William Fitzjames Oldham (15 December 1854 – 27 March 1937) was a British-American bishop of the Methodist Episcopal Church and missionary bishop for South Asia. He distinguished himself as a missionary, an author and a church official. He was the founder of Anglo Chinese School in Singapore in 1886.

==Early life==
William was born in Bangalore, India, the son of an Irish couple, James and Mary Elizabeth Oldham. James was a British officer commanding Sepoy troops in India. William's ancestry was primarily Anglo-Irish, with some Indian blood, it was said, on his mother's side. Although he was baptized a Roman Catholic, his earliest religious contacts came from Protestant military chaplains and the headmaster of the Madras Christian College. His father, though a Catholic, had turned anti-Romanist, and Oldham had absorbed the religious teachings of the Protestants when attending Anglican schools. He recollected that as a child of six, missionaries had taught him the childs prayer, "O Lord save me, O Lord Christ convert me" which remained with him to adulthood and helped transform his faith.
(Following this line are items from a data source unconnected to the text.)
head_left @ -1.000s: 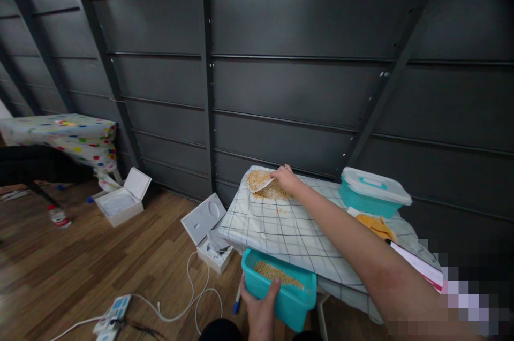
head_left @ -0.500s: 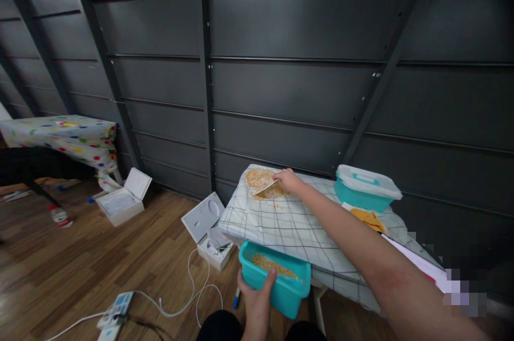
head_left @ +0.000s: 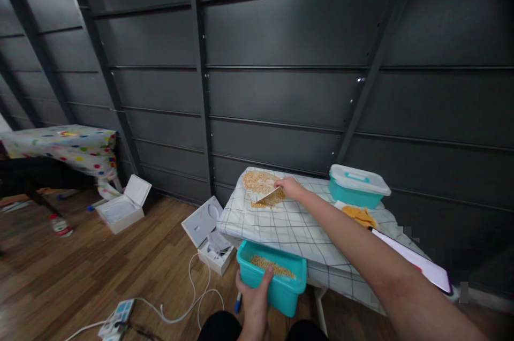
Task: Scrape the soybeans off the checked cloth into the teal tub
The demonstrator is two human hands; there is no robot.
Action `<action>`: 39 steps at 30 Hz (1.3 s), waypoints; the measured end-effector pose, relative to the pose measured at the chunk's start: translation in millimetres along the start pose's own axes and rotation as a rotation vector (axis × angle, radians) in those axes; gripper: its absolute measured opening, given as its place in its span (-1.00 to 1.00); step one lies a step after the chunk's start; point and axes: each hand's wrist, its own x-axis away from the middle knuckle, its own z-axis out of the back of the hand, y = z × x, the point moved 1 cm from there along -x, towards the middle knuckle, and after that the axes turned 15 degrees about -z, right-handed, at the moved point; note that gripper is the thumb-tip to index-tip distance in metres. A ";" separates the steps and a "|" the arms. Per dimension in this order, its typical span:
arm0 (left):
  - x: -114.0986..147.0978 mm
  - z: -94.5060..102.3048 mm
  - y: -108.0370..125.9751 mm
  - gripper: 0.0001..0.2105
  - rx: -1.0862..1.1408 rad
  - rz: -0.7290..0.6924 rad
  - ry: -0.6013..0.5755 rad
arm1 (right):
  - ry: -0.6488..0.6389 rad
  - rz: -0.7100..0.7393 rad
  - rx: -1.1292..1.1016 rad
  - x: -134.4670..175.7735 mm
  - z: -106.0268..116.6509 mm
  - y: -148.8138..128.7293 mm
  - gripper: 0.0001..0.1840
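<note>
Your right hand (head_left: 289, 187) pinches the white card (head_left: 268, 195) at its right end, fingers closed on it, so the rest slopes down leftward to the loose grains (head_left: 257, 181) near the far left corner of the table (head_left: 277, 231). Holding it by the end seems to leave a long free edge against the cloth while your knuckles stay above the spill. Your forearm reaches in over the near right part of the table.

Your left hand (head_left: 254, 298) grasps the teal bin (head_left: 283, 298), thumb over its near wall and the other fingers around its left side, partly out of sight. The bin sits just under the near edge of the table, open side up, probably so its mouth lies below the tabletop. Whether your knees also bear its weight, you cannot tell from here.

The grains are small, dry-looking and pale yellow, spread in an uneven patch with whitish areas; powder or bare cloth, it is hard to say. The card crosses them, with more on its far side and a smaller cluster on its near side. More grains lie in a band inside the bin, below its rim.

Toward the far edge, right of your hand, stands the lidded box (head_left: 358, 186), with the orange cloth (head_left: 360, 217) just in front of it.
</note>
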 end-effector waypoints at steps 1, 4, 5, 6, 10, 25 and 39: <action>-0.2 0.0 -1.1 0.01 -0.004 0.006 0.001 | 0.000 0.000 -0.009 3.7 0.0 0.8 -0.63; 2.2 -0.8 0.3 -0.01 -0.013 0.002 -0.008 | 0.001 -0.005 -0.034 16.2 1.1 2.3 -0.61; 4.1 -1.3 2.3 -0.02 -0.014 -0.005 -0.012 | 0.000 -0.007 -0.042 20.4 1.9 2.4 -0.61; 6.4 -2.0 4.9 -0.03 -0.015 -0.009 -0.017 | -0.003 -0.007 -0.049 24.5 3.0 2.4 -0.61; 16.3 -4.1 16.2 0.00 -0.035 0.011 -0.021 | -0.012 0.004 -0.071 38.7 8.0 2.0 -0.60; 31.3 -2.4 15.4 -0.01 -0.073 -0.056 -0.033 | -0.023 0.133 -0.143 82.6 10.1 12.9 -0.56; 42.3 -10.9 12.7 0.09 -0.088 0.026 -0.007 | -0.027 0.178 -0.194 116.2 16.5 18.7 -0.49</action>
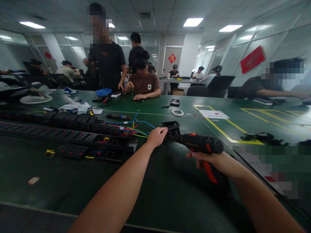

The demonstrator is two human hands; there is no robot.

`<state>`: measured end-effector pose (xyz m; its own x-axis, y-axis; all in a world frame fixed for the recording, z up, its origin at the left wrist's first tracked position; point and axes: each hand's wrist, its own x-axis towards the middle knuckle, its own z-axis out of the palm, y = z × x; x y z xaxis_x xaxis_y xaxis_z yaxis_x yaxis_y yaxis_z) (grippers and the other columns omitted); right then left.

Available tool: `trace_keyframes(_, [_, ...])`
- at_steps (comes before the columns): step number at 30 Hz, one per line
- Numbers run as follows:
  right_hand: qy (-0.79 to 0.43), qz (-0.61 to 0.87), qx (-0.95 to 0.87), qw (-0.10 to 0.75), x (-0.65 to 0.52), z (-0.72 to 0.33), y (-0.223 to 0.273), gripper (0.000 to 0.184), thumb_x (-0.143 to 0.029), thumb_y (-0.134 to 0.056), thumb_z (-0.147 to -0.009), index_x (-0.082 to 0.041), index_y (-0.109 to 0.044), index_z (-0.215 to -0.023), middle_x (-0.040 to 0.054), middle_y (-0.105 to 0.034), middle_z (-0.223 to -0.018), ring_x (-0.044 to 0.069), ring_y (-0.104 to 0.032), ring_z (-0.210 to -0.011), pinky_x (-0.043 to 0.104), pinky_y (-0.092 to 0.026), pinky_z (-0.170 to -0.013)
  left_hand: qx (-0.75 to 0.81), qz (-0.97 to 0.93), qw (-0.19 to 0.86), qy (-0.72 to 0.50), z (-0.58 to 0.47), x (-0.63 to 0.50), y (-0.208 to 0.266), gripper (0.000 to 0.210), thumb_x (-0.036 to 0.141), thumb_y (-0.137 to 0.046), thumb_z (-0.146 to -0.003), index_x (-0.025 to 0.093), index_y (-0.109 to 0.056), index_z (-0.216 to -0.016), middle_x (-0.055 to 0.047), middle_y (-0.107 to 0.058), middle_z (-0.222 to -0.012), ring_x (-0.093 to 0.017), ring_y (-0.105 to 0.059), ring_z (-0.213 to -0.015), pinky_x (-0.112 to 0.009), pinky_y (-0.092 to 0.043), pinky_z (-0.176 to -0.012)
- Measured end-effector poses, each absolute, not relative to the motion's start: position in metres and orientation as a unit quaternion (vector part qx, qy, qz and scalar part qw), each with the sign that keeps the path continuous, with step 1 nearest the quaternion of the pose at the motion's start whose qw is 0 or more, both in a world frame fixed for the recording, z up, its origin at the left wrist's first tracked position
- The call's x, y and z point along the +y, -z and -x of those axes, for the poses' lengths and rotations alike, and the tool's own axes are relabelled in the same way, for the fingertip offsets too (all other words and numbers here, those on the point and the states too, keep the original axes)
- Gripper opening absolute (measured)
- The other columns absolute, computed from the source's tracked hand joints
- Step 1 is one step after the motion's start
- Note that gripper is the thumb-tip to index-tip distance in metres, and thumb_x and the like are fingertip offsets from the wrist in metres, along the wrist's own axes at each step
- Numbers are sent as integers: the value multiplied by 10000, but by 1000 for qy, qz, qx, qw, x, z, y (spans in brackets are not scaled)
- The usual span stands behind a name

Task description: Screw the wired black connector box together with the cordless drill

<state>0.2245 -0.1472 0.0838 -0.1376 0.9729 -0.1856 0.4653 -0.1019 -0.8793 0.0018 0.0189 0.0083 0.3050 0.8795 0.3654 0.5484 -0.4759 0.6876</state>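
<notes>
My right hand (213, 160) grips a black and orange cordless drill (196, 142), its nose pointing left. The drill's tip meets a small black open frame (173, 124) just beyond my left hand. My left hand (157, 136) is closed at the near left side of that frame, fingers pinched on it; the exact contact spot is hidden. Blue, green, yellow and red wires (136, 129) run from the left toward the frame. They come out of a long black power strip (80, 124) lying on the green table (145, 200).
A second black strip housing (48, 131) and a loose socket module (72, 151) lie at left. Farther back are a pen-shaped electric screwdriver (118, 116), a white tape roll (177, 112), a blue tray (103, 92) and paper (213, 114). Several people work around the tables.
</notes>
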Motion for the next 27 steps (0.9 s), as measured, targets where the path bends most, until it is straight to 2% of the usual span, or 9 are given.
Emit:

The young Oldham studied Paley's Evidences of Christianity so well he won a competitive prize for this subject. Oldham's keen abilities in apologetics came to the fore in Madras Christian College where non-Christians frequently presented strong counter-arguments against Christianity, although he claimed that during this time he did not yet have a true Christian faith. Interestingly, Oldham had a pet white tiger at the age of 6. This was a gift from his friendly neighbours, the Gnani family, who owned a pet tiger.

==Education and conversion==
Oldham earned a B.A. degree from Boston University and an M.A. from Allegheny College, and became a government surveyor. He was handpicked for the Great Trigonometric Survey of India, a key 19th century survey of India and its adjoining lands.

It was in 1873, in the midst of this secular work, that Oldham was invited to the preaching tents of visiting American Daniel O. Fox. The teachings of these Methodist missionaries, led by Bishop William Taylor, were strange yet attractive to Oldham. Bishop Taylor himself had served in far-flung mission fields including the Americas and Australia, and had been brought to India through the invitation of Bishop James Thoburn. Bishop Thoburn also had a Chinese background, and he was to be an influence on Oldham's decision to serve in Southeast Asia and later to assume the mantle of the Bishopric. Oldham later compiled Thoburn's biography in a work entitled Thoburn Called of God (1918), testifying to the influence of his mentor. He thus was converted and became a Methodist at Poona while attending evangelistic services held by Taylor.

During this time he met Marie Augusta Mulligan (1857–1938); the two of them later married and started to work as educational missionaries. In 1879 Oldham traveled to Allegheny College in Meadville, Pennsylvania, for training; Marie later travelled to the US to study at Mt Holyoke College.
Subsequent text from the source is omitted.